Why graphic design is not dead

DK and I chatted a bit yesterday about GradEx. We quickly went to “What is the point of this exhibition,” then to “Our program has no personality,” and then beyond. But as I pondered this today I realized that the fact that our program has no personality is not a showstopper. Bringing organization to disorganized elements and imposing a scheme to a composition that has no harmony shouldn’t be something foreign to us: This is what graphic designers do. I still remember during the post-conference townhall at AIGA’s 2012 “Pivot” conference when Ric Grefé talked about the importance of keeping our “craft” or risk losing our “specialness.” I was skeptical we had anything special to talk about. Doesn’t everyone have our technical skills these days? And then I was not even a good graphic designer.
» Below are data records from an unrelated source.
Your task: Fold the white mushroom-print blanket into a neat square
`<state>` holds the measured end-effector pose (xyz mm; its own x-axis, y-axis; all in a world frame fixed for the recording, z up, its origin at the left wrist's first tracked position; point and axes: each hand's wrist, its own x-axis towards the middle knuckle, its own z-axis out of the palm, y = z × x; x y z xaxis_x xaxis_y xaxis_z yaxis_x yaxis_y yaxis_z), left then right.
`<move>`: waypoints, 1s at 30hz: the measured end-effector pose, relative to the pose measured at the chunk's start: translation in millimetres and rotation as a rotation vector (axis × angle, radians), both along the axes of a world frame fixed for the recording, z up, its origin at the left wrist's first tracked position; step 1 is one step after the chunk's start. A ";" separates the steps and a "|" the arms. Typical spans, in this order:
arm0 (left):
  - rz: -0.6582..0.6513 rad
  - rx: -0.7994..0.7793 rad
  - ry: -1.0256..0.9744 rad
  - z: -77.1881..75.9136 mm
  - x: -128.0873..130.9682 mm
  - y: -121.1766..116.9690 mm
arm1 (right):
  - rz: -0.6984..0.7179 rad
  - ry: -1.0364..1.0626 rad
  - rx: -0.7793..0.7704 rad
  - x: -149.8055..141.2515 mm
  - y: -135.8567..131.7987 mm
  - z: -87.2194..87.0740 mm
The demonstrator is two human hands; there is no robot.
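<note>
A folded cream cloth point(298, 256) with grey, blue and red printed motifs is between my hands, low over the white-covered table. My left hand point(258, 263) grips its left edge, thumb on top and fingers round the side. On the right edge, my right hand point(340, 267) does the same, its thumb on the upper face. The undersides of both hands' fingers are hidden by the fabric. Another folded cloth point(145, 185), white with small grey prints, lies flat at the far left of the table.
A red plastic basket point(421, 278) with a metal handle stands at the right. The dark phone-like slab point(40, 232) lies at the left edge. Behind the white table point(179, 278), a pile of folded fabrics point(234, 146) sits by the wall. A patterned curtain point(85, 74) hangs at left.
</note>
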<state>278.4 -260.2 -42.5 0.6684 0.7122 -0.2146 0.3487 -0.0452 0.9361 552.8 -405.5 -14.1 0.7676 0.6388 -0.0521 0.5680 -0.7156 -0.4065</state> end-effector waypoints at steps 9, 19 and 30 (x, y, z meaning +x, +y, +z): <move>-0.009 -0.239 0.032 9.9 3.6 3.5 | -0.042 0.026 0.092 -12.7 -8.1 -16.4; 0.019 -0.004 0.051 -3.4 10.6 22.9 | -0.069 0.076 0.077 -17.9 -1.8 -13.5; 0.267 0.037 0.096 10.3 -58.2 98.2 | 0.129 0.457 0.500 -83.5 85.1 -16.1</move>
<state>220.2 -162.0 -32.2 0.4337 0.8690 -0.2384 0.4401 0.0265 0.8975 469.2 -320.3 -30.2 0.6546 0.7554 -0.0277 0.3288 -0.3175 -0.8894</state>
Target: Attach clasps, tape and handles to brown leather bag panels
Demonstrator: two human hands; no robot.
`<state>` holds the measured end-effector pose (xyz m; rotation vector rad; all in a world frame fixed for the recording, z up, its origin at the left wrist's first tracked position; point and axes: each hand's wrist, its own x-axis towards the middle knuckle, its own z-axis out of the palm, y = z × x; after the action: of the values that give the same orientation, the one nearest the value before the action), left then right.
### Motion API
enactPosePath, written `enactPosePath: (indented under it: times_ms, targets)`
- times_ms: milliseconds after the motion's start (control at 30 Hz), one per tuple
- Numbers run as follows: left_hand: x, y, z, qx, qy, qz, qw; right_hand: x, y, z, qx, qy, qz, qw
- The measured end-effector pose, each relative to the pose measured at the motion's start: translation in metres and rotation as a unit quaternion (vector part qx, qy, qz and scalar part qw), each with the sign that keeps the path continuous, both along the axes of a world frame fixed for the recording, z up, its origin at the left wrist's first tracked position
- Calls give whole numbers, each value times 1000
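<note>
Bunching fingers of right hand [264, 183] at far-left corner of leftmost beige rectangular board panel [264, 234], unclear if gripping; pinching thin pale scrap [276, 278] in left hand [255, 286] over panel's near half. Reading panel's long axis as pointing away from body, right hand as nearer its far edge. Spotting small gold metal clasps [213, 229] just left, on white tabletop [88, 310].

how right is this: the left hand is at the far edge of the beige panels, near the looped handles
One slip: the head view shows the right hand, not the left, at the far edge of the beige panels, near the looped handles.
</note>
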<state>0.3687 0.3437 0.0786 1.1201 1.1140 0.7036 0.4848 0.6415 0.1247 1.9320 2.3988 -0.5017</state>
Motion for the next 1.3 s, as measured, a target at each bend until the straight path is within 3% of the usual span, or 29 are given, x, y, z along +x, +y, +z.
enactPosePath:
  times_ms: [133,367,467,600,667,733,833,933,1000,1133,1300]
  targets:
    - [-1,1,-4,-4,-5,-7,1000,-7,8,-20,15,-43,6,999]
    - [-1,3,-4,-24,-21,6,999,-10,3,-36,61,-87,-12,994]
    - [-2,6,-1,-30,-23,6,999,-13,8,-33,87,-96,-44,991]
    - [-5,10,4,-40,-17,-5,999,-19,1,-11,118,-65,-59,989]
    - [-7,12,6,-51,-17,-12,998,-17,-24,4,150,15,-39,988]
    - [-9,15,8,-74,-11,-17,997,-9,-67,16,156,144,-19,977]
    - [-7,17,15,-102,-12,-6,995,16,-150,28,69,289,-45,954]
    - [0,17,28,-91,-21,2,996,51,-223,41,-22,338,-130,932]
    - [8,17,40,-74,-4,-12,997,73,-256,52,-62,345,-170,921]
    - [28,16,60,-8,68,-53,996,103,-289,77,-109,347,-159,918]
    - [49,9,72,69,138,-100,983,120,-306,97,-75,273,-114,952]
But the amazing thing is that even a not-so-good graphic designer who has never even been properly trained was able see problems that even people trained in other design disciplines apparently failed to see. I see this as validation of Ric Grefé’s claim: We do have something special (I still don’t know what it is), and our specialness does not lie in our technical software skills—our “craft” is something else. Which I believe brings us back to “What is the point of this exhibition.” When I chatted with the guy who’s showing sculpture next doors today one thing I mentioned was that I wanted to do GradEx because I didn’t feel I finished until I do this. When NW said it’s almost finished and I said “Two more days!” I really felt those were the right words to say. For a design student, the end is not having thesis done (“I thought thesis was hell; GradEx is also hell,” as relayed by RT), neither is it having technically graduated (as I so call my awkward situation), nor is it convocation; the end is having gone through GradEx, in all its “hellish” ways. Like what DEEP and INCD’s “Culminating Festival” should have been, GradEx is a full environmental graphic design (EGD) project, complete with inclusivity and accessibility issues to solve. This year’s two cohorts have not tackled it rightly, as an inclusive design problem (to be fair, neither has OCAD Administration tackled it rightly, as an EGD problem), so we have mostly squandered the precious opportunity. I wish next year’s cohort will take GradEx more seriously for what it is—an EGD project worthy of tackling from an inclusive design viewpoint.